▸ Work instructions
Count every line of the listing where the string "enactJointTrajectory" occurs, and reply with the count alone.

-- Opening Marker --

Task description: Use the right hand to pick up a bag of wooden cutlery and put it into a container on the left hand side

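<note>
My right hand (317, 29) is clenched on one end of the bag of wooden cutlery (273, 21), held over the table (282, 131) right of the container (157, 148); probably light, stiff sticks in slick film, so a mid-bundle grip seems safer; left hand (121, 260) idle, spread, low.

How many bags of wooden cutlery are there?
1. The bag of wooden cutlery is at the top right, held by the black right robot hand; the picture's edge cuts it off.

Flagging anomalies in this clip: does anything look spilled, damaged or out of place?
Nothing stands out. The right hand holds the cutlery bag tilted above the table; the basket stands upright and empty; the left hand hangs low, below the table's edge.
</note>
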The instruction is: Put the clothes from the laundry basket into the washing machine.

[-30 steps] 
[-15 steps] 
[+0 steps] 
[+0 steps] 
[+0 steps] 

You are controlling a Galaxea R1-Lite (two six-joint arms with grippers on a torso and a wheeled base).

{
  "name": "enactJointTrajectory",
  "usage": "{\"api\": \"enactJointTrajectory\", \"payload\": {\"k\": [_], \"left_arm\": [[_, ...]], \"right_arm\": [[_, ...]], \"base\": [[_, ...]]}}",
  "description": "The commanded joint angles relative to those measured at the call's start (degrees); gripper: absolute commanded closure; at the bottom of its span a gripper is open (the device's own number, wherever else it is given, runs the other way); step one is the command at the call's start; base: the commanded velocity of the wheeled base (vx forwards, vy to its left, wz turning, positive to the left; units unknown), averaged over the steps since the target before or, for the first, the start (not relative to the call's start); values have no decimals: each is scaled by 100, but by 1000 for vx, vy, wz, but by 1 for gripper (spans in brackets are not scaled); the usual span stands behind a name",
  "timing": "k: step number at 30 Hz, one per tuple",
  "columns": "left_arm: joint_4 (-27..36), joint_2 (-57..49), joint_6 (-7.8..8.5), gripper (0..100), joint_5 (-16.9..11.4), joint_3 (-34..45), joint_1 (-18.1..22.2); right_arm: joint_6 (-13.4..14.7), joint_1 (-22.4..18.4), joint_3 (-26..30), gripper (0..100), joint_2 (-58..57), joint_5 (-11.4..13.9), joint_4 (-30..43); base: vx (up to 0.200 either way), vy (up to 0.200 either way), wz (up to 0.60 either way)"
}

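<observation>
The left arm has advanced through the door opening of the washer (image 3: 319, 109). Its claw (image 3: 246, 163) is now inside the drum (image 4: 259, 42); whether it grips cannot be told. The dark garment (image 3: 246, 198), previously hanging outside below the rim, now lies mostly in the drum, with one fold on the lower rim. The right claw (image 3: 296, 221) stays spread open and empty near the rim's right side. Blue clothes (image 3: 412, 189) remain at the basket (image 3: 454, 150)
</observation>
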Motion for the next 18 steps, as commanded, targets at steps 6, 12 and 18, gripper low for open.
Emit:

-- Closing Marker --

▸ Answer to this problem
2